Students dress in costume, rock climb

A Ball State freshman helps a friend during Heights and Frights at the Student Wellness and Recreation Center on Oct. 30. The event had free blacklight climbing with music, door prizes and a costume contest. DN PHOTO MARCEY BURTON
A Ball State freshman helps a friend during Heights and Frights at the Student Wellness and Recreation Center on Oct. 30. The event had free blacklight climbing with music, door prizes and a costume contest. DN PHOTO MARCEY BURTON

“I am not afraid of heights, but I am keeping my eye on the spider because it has already scared me once.”

Kyle Specker, a junior creative writing major, said about a mechanical decoration.
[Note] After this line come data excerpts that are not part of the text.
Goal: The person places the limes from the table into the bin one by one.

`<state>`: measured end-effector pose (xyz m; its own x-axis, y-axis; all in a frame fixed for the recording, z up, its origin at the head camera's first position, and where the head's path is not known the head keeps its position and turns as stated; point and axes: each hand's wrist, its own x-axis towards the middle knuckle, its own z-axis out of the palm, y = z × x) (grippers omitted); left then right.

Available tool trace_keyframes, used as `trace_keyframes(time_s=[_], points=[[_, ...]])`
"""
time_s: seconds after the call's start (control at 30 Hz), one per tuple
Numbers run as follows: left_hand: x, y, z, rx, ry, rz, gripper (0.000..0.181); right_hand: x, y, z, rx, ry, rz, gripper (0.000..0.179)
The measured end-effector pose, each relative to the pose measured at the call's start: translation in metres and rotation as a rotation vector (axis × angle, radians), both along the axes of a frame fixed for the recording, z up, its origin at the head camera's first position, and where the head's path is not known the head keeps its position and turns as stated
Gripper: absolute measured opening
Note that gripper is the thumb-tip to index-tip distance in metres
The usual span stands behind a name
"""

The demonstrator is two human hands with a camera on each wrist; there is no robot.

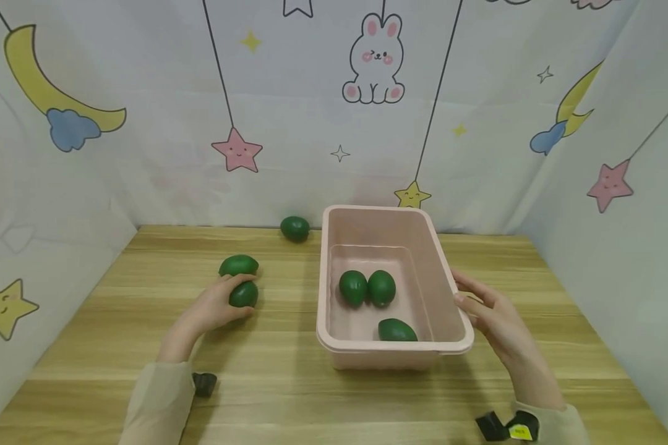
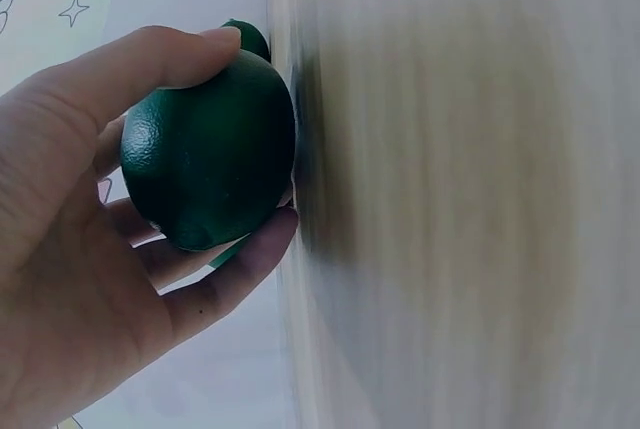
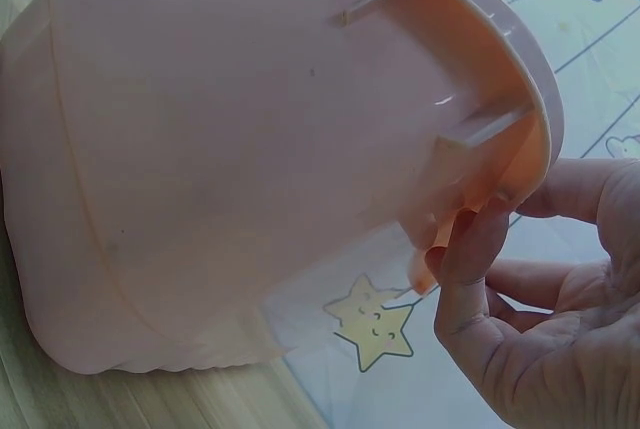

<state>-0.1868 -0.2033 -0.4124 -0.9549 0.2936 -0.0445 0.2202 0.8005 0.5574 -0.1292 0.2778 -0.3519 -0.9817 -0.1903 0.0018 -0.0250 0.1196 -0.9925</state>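
Observation:
My left hand (image 1: 216, 305) grips a glossy dark green fruit (image 2: 210, 149), egg-shaped like an avocado, with the thumb on one side and fingers round the other. It is low over the wooden table. Just behind it lies another green fruit (image 1: 239, 264), right beside the fingers. On the right, my right hand (image 1: 492, 315) pinches the side rim of a pale pink plastic bin (image 1: 395, 347), as the right wrist view also shows with the hand (image 3: 560, 294) at the lip. Inside the bin are three green fruits, two side by side (image 1: 353, 288) and one near the front wall (image 1: 397, 330).
A further green fruit (image 1: 295, 228) lies at the table's back edge, left of the bin. The wooden table (image 1: 278, 395) meets a white cloth backdrop (image 1: 289, 80) printed with stars, moons and a rabbit, which also runs along both sides.

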Motion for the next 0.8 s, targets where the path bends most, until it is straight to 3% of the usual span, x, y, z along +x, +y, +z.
trace_keyframes(time_s=[0.3,0.8], points=[[0.001,0.000,0.003,-0.011,0.014,0.003,0.064,0.000,0.000,0.000,-0.002,-0.007,-0.003,0.053],[0.005,0.009,0.016,0.006,0.043,-0.005,0.063,0.001,0.001,0.001,0.017,-0.025,-0.001,0.055]])
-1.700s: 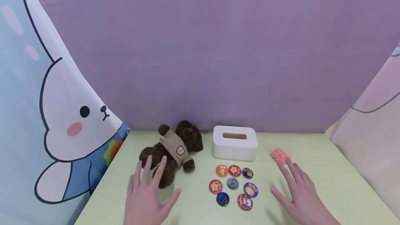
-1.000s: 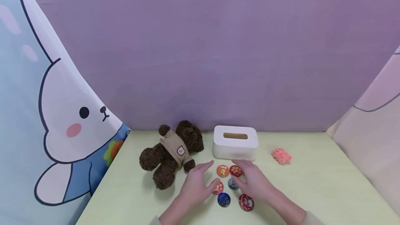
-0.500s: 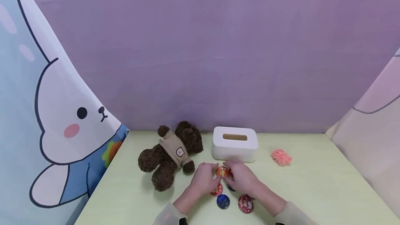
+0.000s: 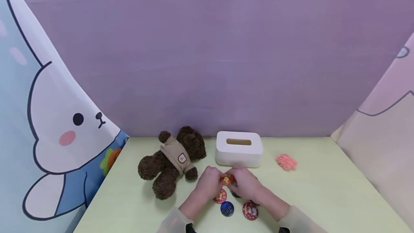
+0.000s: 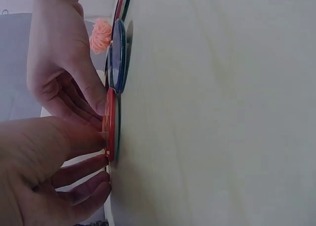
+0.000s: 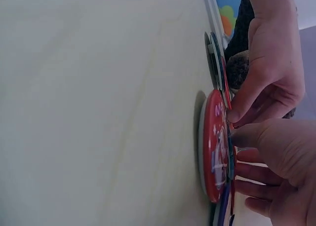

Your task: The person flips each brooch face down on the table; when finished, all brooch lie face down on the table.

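Note:
In the head view, both hands meet over a group of round button badges on the table. My left hand (image 4: 208, 183) and right hand (image 4: 246, 183) pinch an orange button badge (image 4: 227, 179) from its two sides. The left wrist view shows that same orange badge (image 5: 111, 125) edge-on between the fingertips of both hands, close to the tabletop. Nearest the hands lie a red star badge (image 4: 220, 196), a dark blue badge (image 4: 227, 209) and a larger red badge (image 4: 250, 210). The right hand and forearm partly or wholly cover the other badges.
A white tissue box (image 4: 239, 154) stands just behind the hands. To the left lies a brown teddy bear (image 4: 176, 157) in a beige top. A pink yarn bundle (image 4: 286, 161) sits to the right. Purple cloth (image 4: 207, 64) hangs along the table's back edge.
Both hands, earlier spread wide apart, have come together over the badges and taken hold of the orange one. It now looks tilted. The view has shifted slightly.

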A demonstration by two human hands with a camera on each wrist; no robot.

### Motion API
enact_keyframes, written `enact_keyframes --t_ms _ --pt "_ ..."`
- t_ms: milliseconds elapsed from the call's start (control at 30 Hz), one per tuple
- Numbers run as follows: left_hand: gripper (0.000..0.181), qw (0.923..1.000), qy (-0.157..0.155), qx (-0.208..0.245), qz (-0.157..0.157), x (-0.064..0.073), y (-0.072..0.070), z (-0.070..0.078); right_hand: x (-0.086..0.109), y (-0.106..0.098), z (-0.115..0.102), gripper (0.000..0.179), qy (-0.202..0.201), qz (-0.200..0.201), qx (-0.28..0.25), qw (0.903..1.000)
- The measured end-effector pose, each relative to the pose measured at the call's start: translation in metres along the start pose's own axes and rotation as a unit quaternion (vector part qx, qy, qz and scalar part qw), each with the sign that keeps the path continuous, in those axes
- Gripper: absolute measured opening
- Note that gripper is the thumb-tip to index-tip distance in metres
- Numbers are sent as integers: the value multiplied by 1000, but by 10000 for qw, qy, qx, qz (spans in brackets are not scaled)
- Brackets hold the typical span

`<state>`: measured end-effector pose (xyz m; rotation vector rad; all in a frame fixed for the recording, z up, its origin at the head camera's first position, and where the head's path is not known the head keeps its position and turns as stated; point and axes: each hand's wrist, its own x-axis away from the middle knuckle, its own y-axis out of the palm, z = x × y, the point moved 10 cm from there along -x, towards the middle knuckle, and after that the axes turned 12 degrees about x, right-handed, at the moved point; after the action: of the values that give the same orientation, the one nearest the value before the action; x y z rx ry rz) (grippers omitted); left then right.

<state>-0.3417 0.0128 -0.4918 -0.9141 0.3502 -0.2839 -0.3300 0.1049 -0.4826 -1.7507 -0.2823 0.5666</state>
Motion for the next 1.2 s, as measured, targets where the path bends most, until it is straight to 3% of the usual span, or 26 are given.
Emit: enact_keyframes --t_ms 233,400,600,767,967,1200 --pt "16 9989 281 342 126 4 -8 3 -1 -2 -1 32 4 115 -188 9998" --pt "31 9931 568 869 537 10 -27 8 -2 -18 -5 34 -146 506 -359 9980" --pt "32 9837 839 1288 933 16 -50 19 3 -44 -2 33 -169 981 -765 9921" --pt "32 9721 1156 1591 1277 23 -68 32 9 -65 -1 31 -242 1298 -1005 9861" --pt "33 9592 1329 1785 1743 32 -87 42 13 -85 -3 31 -235 1461 -1278 9807" --pt "29 9400 1529 2062 2247 39 -104 49 16 -98 -2 25 -112 1680 -2173 9615"
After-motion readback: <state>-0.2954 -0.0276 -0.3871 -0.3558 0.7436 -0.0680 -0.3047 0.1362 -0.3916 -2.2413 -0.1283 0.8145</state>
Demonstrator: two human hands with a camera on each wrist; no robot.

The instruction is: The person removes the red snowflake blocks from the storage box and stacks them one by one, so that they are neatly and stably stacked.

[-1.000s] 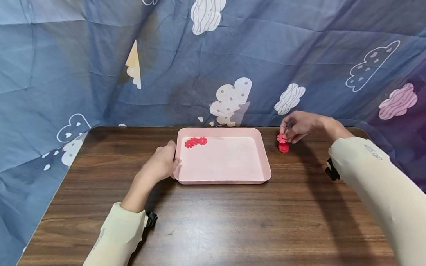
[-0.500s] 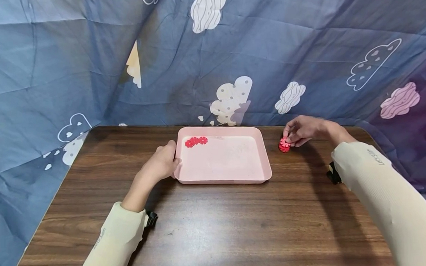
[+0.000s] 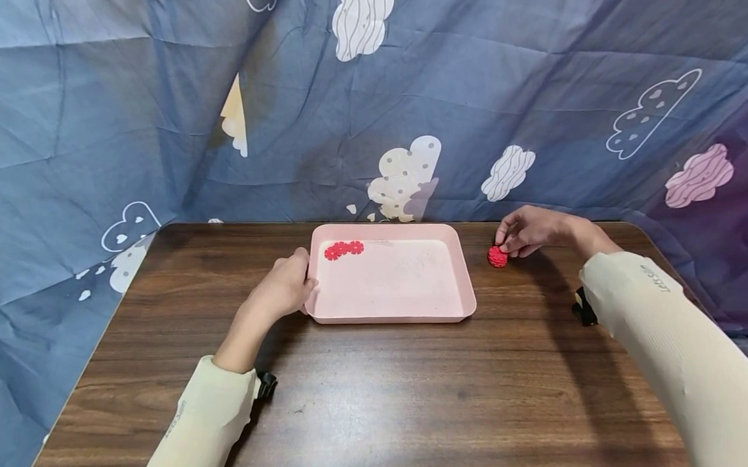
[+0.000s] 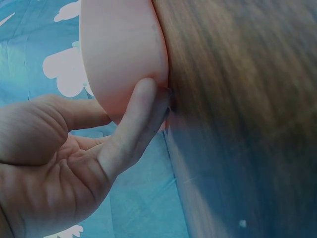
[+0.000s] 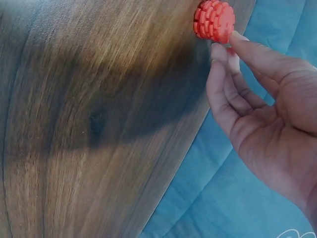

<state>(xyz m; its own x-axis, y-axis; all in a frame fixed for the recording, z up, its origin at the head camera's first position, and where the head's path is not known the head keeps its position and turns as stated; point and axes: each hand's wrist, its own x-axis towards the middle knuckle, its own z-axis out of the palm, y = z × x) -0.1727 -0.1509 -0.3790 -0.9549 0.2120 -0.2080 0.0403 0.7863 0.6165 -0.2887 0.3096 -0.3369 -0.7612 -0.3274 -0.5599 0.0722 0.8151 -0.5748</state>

The mechanical spider hanging from one of the climbing wall ropes scared participants more than dangling 36 feet in the air at the top of the wall at Outdoor Pursuit’s “Heights and Frights” Halloween event today

The mechanical spider, occasionally lowering itself from its position in the air, startled students as they prepared to climb the rock wall.

“I am not afraid of heights, but I am keeping my eye on the spider because it has already scared me once,” said Kyle Specker, a junior creative writing major.

Specker said he sees rock climbing as a way to test himself.

“Rock climbing is physically challenging, and I like that,” Specker said. “It makes me test my strength.”

He came dressed as the meth-cooking Walter White from AMC’s TV show “Breaking Bad.”

“I saw that there would be a climbing wall with a black light, and I thought to myself, ‘that sounds fun,’” Specker said.

The black light made most of the colorful climbing holes glow, making them more visible to the climbers.

The illumination was vital, said Patrick Rieth, a freshman art major. Dressed as Bane, a super villain who appears in DC comic books, Rieth needed all the added visibility he could get.

“It was very difficult to see with this mask on my face, and it also made it hard to breath, but it was worth the trouble because it was awesome to relay down the climb wall in a Bane costume,” Rieth said. “It felt like I was the actual Bane.”

Rieth started rock climbing this semester after enrolling in one of Outdoor Pursuit’s free Belay classes, a program designed to teach students how to handle the climbing wall rope, harness, and to understand the commands.

Rieth’s outfit won the event’s “scariest costume” award.

Other costume prizes categories were best individual, group and do-it-yourself costume.